**Exercise data:**
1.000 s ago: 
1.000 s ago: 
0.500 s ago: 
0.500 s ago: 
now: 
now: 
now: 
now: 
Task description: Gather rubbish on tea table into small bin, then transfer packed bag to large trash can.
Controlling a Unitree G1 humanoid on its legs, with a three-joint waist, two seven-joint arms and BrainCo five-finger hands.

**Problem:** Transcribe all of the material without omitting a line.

**Task answer:**
1.000 s ago: 
1.000 s ago: 
0.500 s ago: 
0.500 s ago: 
now: 
now: 
now: 
now: 
Task description: Gather rubbish on tea table into small bin, then transfer packed bag to large trash can.
Controlling a Unitree G1 humanoid on its legs, with a three-joint waist, two seven-joint arms and BrainCo five-finger hands.

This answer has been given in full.